Giving his assessment of the parties' plans, IFS deputy director Carl Emmerson said: "The shame of the two big parties' manifestos is that neither sets out an honest set of choices.

"Neither addresses the long-term challenges we face. For Labour we can have pretty much everything - free higher education, free childcare, more spending on pay, health, infrastructure.

"And the pretence is that can all be funded by faceless corporations and 'the rich'.

"There is a choice we can make as a country to have a bigger state. That would not make us unusual in international terms.

"But that comes at a cost in higher taxes which would inevitably need to be borne by large numbers of us."

He added "there is no way that the tens of billions of pounds of tax rises they promise" could be borne by the top 5% of earners and big business.

Under Labour's plans, the party would "raise spending to its highest level since the mid-1980s and tax to record levels in peacetime".

Turning to the Tory plans, he said: "The Conservatives simply offer the cuts already promised. Additional funding pledges for the NHS and schools are just confirming that spending would rise in a way broadly consistent with the March Budget.

"Compared with Labour, they are offering a relatively smaller state and consequently lower taxes. With that offer come unacknowledged risks to the quality of public services, and tough choices over spending."

Mr Emmerson dismissed Theresa May's plans to reduce benefits to the elderly by means-testing the winter fuel payment and scrapping the pensions triple lock as making "wholly trivial" savings.

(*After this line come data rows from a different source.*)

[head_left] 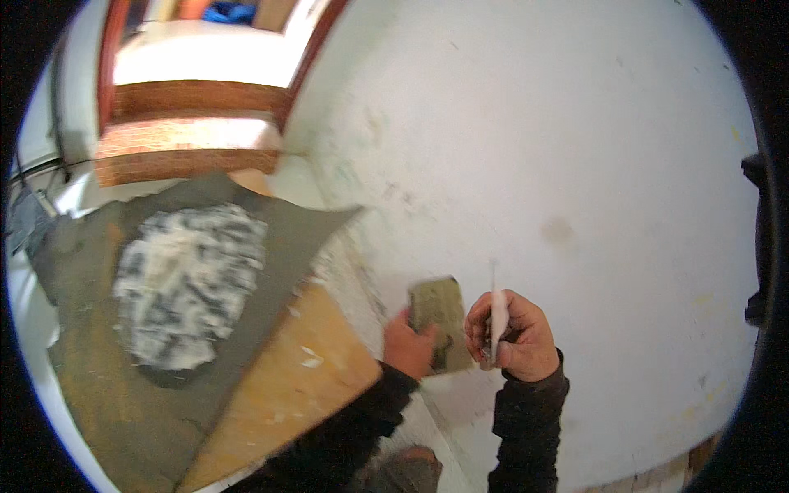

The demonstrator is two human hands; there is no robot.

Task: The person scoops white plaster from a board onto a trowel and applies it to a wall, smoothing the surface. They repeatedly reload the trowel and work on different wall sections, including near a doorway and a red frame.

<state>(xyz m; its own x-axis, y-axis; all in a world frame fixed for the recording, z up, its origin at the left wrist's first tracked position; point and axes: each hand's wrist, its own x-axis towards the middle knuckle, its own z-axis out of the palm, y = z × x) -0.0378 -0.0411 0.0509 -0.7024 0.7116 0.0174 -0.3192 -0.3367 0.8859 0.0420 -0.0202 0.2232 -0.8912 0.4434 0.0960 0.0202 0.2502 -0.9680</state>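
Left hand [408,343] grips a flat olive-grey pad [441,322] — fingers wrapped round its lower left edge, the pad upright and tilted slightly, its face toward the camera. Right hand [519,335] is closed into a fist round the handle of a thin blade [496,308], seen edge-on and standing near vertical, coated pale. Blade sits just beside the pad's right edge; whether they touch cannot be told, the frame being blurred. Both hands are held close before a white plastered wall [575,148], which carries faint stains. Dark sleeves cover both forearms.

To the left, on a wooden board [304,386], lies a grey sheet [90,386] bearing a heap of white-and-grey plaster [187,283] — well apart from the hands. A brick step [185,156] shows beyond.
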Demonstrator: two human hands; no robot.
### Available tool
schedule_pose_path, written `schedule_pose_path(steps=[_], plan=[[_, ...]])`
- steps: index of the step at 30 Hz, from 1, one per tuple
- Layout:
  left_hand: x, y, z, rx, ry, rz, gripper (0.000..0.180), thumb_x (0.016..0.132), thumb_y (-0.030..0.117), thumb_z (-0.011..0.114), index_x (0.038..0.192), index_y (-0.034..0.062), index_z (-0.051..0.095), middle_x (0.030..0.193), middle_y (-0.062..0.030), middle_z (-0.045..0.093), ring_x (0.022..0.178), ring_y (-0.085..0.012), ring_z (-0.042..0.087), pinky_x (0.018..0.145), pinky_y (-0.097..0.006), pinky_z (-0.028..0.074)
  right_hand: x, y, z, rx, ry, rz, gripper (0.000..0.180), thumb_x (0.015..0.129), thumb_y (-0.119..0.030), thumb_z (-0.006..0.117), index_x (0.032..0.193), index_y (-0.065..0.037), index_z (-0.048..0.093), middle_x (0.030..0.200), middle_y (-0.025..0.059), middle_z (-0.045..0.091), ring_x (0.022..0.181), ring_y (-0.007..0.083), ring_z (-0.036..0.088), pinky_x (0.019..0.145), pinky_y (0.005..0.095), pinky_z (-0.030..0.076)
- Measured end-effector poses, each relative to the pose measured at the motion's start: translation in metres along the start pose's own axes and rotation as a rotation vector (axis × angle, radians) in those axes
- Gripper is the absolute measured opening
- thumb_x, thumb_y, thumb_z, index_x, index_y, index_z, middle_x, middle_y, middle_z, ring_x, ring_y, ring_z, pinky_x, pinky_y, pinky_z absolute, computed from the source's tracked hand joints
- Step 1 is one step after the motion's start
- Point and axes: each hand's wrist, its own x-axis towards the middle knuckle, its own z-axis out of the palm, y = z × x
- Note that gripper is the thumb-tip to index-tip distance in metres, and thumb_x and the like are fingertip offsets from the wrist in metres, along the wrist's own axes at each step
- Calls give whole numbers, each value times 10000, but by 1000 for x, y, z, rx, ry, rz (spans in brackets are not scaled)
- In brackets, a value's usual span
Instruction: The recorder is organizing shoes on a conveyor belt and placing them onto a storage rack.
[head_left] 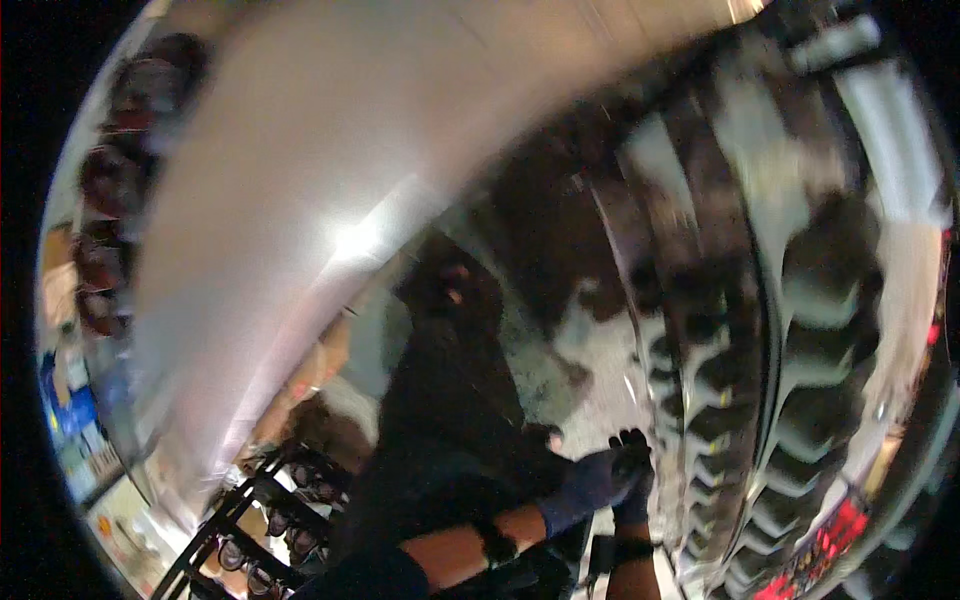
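The gloved fingers (622,468) of both hands meet low in the frame, right of centre; the left hand (588,485), in a blue-purple glove, comes in from the lower left with its fingers bent round toward the right hand (632,478), which wears a black glove and rises almost straight up from the lower edge; the two are touching or overlapping, and the black-gloved fingers look curled, but motion blur hides whether either hand clamps anything or what lies between them; a dark wrist strap (497,545) circles the bare left forearm, and a second dark band (634,550) sits on the right wrist; just to the right of the hands, close enough that the right glove seems to brush it, stands a large black rubber tyre with deep chunky tread blocks (800,400), its lugs running in a curved column from the top of the view to the bottom edge; left of the hands a dark, blurred mass (450,400) fills the centre, too smeared to name; above and to the left sweeps a broad, shiny silver curved metal surface (300,200) with a bright glare spot; at the lower left a black metal frame of bars (240,530) stands over a cluttered floor.
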Motion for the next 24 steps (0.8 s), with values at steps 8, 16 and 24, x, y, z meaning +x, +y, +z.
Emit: schedule_pose_path(steps=[8,16,24], plan=[[-47,417,-317,52,686,875,432,760,193,666,1139,16,560,1026,-181,610,903,-318,614,828,-368,485,-83,-254,417,-679,-331,-565,412,868,-208,512,1235,-23,517,1099,80,614,857,141,562,768,271,449],[46,573,-641,786,1422,336,767,741,426,619,1352,51,346,1408,-227,283,1305,-395,254,1065,-499,209,50,-331,775,-1127,-646,-1013,472,802,-17,564,1259,16,452,1165,180,555,1113,286,523,967,337,386],[71,595,-818,650,1046,252,571,679,352,630,1159,51,554,1132,-219,572,1004,-359,585,910,-420,453,192,-336,1010,-1505,-663,-1137,808,675,-287,751,1349,-62,365,1107,149,584,848,195,577,726,344,478]])
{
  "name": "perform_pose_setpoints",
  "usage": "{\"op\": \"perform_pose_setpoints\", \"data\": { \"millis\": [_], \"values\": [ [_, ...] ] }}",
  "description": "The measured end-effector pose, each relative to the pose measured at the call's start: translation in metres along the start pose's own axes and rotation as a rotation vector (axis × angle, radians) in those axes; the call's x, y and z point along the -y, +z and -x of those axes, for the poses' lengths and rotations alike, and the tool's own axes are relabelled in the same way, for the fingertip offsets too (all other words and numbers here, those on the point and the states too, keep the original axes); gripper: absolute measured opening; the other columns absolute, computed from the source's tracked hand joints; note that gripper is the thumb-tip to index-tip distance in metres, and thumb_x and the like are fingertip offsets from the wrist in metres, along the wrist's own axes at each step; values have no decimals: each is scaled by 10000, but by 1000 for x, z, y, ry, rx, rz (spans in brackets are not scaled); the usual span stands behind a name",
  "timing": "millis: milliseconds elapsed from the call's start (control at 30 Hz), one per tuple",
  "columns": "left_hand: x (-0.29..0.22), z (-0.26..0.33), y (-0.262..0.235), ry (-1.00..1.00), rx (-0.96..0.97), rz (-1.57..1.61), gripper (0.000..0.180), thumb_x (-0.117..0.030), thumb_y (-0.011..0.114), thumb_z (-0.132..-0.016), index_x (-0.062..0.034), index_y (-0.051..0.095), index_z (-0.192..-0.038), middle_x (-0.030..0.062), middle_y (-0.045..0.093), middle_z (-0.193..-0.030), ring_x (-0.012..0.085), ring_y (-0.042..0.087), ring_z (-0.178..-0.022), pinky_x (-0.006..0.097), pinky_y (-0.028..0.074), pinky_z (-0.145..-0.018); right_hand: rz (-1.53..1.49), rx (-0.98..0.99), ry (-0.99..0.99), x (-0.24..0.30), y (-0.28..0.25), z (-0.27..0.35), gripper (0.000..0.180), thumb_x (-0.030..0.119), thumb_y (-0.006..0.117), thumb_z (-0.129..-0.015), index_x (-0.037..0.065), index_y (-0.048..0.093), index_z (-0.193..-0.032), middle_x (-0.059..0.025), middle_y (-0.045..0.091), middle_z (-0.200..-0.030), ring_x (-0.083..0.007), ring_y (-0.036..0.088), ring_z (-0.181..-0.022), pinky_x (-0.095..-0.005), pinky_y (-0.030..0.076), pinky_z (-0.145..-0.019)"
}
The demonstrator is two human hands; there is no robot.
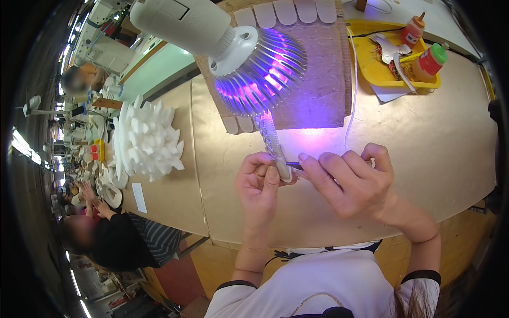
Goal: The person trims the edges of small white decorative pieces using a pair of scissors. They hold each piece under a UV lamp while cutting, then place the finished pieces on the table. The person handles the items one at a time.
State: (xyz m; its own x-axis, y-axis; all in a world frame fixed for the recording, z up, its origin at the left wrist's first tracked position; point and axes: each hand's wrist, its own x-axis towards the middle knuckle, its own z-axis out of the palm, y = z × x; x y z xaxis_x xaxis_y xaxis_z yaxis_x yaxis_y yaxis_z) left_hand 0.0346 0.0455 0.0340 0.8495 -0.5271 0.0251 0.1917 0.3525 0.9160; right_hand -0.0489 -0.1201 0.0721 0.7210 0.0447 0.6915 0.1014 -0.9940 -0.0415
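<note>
My left hand (257, 183) pinches the near end of a pale braided strap (271, 140) between thumb and fingers. The strap runs away from me, and its far end passes out of sight under the glowing purple lamp (262, 71). From the right, my right hand (347, 183) grips a thin dark tool (293, 165) with its fingers closed. The tool's tip meets the strap's edge just beside my left fingertips. Most of the tool is hidden in the hand, so its exact kind does not show.
Beneath the lamp lies a brown board (328, 69) with rounded pale pieces (286, 11) along its edges. A yellow tray (366, 69) with squeeze bottles stands far right, near a white cable (354, 95). White curved pieces (151, 140) are heaped left; another person (132, 238) sits beyond.
</note>
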Motion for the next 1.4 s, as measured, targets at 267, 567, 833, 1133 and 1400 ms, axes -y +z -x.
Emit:
{"op": "perform_pose_setpoints", "data": {
  "millis": [267,567,833,1133,1400],
  "values": [
    [14,-2,0,-73,53,375,149,-77,521,-984,-65,438,-1107,90,657,-968,171,657,-843,312,538,-743,-408,40,244,3,10,2,271,211,738,-768,139,692,-1026,51,573,-696,-105,498,-569,-314,289,-620],
    [8,-3,4,151,2,-91,114,-69,536,-976,-39,467,-1062,86,615,-946,114,585,-806,259,498,-711,-1131,236,836,3,5,-3,191,130,700,-848,23,687,-1006,-4,555,-687,-67,469,-595,-222,321,-540],
    [12,7,0,129,-37,-255,118,-70,535,-978,-30,483,-1076,58,595,-938,91,569,-811,227,485,-706,-959,293,510,-1,22,-7,136,46,663,-829,-15,670,-949,-49,560,-734,-91,468,-618,-238,362,-547],
    [29,2,-11,-151,-28,235,111,-140,486,-1012,-69,451,-1090,19,554,-856,87,504,-724,224,411,-622,-1385,523,943,4,41,-8,133,16,615,-839,-22,638,-964,-54,534,-746,-96,502,-673,-236,410,-620],
    [38,-26,0,-93,-60,11,163,-78,605,-942,-37,489,-1049,17,566,-888,88,528,-789,229,433,-686,-791,321,626,-5,55,-2,164,75,634,-765,39,647,-925,-83,594,-744,-281,568,-643,-381,407,-642]
  ]
}}
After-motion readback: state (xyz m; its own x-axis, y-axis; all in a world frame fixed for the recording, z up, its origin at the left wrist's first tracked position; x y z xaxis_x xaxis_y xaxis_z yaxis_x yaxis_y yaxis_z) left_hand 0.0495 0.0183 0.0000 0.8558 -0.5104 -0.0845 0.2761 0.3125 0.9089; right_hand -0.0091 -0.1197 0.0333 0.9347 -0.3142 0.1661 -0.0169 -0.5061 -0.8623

And he said the manifesto U-turn over a cap on care costs would result in "presumably increasing public spending overall".

The Tory commitment to get net migration down to the "tens of thousands" risked causing considerable damage to the economy, particularly when coupled with the ageing British population.

"Their continued focus on reducing immigration would, if effective, cause considerable economic damage as well as creating an additional problem for the public finances," he said.

The Office for Budget Responsibility has already downgraded its forecasts for tax receipts by £6 billion in 2020-21 - and rising thereafter - due to lower expected net immigration.

"Meeting the Conservatives' commitment to reduce immigration to the tens of thousands would hit tax revenues by a similar amount again," he said.